YOUR ASSIGNMENT ▸ Of the entries below, return exactly those lines that fall between the one containing "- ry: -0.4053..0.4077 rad" and the one containing "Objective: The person", the two end lines included.

Extracted records:
--------

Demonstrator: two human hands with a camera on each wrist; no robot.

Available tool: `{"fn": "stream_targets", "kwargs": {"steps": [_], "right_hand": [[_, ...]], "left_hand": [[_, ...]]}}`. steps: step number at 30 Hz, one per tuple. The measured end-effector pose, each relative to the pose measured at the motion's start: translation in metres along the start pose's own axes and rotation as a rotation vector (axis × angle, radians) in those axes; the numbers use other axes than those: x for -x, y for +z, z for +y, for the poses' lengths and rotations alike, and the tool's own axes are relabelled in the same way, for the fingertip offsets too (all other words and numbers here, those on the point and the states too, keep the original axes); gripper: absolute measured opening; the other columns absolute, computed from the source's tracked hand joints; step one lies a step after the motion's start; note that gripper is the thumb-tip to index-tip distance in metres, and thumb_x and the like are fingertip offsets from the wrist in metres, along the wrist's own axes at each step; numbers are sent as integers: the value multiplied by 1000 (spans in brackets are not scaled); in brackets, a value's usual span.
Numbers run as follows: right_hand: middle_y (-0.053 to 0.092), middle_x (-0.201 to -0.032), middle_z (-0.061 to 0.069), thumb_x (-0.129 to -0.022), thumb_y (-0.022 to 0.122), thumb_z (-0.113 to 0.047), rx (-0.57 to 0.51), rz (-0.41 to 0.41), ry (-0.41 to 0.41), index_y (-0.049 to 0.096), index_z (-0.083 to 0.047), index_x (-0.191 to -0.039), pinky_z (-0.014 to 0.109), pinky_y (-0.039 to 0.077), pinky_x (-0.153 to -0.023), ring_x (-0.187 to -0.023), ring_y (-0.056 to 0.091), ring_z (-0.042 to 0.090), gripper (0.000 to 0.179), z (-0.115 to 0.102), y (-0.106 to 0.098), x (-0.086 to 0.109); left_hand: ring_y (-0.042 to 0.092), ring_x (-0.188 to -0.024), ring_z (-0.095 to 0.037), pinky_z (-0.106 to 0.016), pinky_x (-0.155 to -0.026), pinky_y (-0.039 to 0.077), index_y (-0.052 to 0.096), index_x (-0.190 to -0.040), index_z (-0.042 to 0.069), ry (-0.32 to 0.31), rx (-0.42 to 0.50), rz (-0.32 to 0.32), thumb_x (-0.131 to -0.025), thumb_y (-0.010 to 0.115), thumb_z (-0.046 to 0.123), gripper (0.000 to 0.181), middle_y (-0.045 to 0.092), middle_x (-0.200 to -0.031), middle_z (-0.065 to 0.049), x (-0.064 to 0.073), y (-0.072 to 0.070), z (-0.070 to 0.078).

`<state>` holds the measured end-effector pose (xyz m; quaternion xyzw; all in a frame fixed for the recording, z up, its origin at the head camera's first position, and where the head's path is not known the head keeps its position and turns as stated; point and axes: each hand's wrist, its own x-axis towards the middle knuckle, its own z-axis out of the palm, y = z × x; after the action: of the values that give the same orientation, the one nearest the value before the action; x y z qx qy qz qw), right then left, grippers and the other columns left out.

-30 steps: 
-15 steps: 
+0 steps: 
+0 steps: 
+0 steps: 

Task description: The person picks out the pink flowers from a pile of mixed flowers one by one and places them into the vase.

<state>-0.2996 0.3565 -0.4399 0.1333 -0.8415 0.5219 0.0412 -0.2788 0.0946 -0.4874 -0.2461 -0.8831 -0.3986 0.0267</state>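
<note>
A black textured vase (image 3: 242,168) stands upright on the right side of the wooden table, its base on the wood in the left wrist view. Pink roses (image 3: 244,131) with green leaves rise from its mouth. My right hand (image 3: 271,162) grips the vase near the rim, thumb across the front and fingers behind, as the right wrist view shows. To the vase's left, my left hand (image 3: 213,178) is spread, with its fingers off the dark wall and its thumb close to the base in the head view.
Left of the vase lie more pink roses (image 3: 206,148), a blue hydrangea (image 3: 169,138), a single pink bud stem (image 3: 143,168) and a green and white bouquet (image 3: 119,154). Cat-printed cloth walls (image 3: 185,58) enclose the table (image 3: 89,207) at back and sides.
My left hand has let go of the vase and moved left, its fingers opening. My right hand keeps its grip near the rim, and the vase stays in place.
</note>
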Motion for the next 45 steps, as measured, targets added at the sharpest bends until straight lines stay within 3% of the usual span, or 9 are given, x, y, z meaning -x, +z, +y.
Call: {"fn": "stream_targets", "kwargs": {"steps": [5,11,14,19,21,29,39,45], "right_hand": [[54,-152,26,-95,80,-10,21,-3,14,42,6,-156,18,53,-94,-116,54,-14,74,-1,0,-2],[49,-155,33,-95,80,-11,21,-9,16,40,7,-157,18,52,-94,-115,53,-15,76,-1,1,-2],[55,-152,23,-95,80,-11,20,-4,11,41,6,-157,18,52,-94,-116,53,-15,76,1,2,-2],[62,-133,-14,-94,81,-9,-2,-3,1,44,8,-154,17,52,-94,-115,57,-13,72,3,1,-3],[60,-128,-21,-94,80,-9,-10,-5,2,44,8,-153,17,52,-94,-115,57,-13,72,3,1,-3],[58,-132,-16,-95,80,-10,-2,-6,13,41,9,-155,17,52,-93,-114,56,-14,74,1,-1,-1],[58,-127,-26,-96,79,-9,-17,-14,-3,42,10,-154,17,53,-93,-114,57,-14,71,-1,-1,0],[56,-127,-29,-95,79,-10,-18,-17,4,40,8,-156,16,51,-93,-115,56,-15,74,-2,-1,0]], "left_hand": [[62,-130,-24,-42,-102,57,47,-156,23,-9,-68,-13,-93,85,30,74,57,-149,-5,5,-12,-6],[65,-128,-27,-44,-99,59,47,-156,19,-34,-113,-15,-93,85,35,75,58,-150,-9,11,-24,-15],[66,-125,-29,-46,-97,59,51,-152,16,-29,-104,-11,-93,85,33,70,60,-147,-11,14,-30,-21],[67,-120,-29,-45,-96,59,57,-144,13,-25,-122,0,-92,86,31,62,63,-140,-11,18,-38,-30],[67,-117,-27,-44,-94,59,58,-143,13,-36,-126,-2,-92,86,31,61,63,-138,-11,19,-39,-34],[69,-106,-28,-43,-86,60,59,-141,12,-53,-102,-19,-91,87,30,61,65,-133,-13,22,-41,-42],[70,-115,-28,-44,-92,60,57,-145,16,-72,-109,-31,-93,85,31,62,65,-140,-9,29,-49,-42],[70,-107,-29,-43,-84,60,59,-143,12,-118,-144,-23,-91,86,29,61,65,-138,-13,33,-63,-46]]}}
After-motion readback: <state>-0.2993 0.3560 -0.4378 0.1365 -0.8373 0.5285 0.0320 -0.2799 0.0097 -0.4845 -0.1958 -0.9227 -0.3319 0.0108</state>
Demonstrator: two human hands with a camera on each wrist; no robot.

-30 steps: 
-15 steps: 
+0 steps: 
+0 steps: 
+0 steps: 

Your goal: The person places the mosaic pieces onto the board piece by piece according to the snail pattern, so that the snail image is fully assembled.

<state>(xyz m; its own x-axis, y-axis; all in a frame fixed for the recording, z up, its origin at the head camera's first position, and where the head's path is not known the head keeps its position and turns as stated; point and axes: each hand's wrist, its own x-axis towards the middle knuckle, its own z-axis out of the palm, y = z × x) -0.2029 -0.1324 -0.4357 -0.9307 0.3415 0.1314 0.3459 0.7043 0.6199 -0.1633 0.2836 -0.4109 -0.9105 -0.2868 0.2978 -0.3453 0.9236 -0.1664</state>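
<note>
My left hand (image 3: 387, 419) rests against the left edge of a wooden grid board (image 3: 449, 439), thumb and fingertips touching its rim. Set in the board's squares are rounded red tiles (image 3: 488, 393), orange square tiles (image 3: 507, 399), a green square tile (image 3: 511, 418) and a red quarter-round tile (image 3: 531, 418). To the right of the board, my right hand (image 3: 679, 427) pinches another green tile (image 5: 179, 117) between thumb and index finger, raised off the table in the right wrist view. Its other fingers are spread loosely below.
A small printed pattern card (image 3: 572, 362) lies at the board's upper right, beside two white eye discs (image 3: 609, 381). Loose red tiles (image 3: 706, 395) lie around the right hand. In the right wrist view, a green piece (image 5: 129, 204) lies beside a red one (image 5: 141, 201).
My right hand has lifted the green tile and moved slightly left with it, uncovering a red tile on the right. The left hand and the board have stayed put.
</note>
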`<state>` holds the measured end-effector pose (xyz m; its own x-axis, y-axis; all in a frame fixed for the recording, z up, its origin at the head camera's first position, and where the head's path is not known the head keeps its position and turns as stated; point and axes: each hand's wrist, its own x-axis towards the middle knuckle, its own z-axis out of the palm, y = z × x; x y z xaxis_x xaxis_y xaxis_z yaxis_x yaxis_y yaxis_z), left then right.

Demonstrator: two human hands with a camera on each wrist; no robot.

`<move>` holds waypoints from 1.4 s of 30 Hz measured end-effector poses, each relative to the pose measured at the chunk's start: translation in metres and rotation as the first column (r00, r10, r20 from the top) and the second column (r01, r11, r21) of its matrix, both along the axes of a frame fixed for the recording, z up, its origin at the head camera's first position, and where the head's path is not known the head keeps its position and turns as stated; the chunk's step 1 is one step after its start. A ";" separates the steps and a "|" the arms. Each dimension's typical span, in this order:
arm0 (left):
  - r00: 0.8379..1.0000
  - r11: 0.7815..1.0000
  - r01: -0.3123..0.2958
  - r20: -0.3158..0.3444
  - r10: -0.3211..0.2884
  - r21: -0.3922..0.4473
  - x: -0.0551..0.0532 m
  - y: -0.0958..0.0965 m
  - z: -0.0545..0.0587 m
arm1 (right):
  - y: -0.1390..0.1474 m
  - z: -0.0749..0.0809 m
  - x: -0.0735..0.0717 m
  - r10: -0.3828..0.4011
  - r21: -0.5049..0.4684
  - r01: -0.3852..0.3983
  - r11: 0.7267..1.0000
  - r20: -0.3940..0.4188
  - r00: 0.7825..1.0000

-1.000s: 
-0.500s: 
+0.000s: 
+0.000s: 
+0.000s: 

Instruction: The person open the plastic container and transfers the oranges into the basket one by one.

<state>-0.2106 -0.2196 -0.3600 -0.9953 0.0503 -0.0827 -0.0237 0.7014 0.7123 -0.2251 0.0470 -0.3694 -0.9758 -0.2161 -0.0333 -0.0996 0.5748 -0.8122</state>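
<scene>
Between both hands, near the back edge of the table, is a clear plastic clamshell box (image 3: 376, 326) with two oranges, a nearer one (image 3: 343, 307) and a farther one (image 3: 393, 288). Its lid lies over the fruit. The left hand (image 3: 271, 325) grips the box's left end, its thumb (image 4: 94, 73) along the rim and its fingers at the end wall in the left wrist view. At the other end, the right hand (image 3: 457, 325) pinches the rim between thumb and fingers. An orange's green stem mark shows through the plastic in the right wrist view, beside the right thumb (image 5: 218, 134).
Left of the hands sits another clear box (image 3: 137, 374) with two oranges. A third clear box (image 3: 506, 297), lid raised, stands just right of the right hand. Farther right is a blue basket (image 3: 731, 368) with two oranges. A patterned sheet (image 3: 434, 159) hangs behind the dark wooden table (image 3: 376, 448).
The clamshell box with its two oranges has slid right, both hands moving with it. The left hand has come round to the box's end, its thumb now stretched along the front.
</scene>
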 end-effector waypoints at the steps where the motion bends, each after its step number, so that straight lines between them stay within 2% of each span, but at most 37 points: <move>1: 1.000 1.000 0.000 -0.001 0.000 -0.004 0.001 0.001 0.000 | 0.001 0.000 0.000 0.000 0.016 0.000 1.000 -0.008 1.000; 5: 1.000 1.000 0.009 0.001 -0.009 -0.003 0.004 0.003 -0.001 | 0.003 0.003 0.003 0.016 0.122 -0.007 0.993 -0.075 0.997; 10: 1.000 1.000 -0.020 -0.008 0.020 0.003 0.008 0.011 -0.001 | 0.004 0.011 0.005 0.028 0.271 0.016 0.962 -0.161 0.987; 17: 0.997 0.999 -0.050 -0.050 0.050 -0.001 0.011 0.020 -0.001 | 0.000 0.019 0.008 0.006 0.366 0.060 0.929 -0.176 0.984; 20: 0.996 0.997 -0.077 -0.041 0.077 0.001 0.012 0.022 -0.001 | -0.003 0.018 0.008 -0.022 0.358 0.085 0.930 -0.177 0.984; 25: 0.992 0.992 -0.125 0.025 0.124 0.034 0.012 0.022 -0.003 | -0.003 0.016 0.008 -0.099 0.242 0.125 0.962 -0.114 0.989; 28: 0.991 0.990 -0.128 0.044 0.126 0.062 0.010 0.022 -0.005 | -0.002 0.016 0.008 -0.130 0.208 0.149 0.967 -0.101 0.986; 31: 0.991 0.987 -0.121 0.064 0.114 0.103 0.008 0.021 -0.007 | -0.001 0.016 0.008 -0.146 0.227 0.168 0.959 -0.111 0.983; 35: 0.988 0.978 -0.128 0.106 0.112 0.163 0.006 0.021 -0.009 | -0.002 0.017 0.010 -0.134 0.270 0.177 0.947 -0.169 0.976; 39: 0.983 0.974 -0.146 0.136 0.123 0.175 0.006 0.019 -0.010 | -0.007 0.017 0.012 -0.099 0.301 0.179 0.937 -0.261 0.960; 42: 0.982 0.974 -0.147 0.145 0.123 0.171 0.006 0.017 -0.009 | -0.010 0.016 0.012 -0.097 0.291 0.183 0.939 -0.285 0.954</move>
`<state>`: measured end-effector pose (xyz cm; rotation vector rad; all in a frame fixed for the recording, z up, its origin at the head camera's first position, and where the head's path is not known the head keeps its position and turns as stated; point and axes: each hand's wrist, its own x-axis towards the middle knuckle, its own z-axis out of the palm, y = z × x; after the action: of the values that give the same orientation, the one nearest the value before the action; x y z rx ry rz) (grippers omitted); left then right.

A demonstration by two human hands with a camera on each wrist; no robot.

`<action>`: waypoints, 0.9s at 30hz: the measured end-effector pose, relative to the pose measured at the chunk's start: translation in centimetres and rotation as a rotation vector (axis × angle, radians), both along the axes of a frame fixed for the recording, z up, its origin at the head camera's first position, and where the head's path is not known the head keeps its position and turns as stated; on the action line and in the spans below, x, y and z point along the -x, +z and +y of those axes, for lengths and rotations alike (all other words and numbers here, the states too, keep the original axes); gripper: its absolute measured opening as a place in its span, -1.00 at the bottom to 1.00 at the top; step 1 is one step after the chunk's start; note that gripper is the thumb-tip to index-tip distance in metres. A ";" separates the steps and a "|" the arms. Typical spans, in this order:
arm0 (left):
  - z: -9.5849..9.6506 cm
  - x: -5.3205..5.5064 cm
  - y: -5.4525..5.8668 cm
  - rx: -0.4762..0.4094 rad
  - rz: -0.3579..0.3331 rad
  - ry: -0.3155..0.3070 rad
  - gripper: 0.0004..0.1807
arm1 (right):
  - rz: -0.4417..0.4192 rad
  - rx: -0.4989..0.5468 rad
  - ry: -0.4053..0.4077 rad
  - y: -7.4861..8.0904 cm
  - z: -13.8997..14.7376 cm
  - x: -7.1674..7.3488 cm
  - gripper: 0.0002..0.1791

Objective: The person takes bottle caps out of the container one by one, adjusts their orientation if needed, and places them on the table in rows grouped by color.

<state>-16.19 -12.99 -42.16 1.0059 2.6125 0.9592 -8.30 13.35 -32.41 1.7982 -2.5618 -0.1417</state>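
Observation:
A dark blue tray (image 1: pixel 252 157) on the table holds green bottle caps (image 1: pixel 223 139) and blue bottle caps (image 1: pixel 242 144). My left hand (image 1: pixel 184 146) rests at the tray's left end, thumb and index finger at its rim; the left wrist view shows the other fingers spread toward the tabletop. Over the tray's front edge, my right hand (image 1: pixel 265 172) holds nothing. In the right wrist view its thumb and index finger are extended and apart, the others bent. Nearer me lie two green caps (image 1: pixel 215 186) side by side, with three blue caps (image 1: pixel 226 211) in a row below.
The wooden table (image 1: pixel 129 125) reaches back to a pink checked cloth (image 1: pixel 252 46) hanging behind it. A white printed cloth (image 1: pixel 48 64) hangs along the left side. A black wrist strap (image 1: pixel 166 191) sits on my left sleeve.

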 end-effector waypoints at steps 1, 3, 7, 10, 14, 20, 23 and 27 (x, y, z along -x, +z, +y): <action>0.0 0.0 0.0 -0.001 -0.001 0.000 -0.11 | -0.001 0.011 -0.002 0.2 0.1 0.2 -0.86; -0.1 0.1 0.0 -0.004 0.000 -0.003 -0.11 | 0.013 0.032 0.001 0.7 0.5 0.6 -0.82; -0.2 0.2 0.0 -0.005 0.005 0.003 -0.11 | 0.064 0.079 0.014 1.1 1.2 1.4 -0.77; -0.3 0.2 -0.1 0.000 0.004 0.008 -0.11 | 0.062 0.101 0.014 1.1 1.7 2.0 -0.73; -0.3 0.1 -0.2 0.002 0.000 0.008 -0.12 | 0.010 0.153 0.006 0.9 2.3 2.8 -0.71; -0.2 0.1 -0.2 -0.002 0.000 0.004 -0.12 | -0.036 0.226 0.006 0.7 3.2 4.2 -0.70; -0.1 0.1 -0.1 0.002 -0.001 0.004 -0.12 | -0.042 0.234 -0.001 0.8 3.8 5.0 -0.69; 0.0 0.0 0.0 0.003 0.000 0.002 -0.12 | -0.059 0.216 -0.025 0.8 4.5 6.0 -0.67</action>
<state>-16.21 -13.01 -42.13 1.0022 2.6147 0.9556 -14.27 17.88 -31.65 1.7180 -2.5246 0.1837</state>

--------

WRITTEN SOLUTION ▸
  - ry: -0.4053..0.4077 rad
  - y: -7.4861..8.0904 cm
  - z: -13.8997..14.7376 cm
  - x: -7.1674..7.3488 cm
  - gripper: 0.0002..0.1791

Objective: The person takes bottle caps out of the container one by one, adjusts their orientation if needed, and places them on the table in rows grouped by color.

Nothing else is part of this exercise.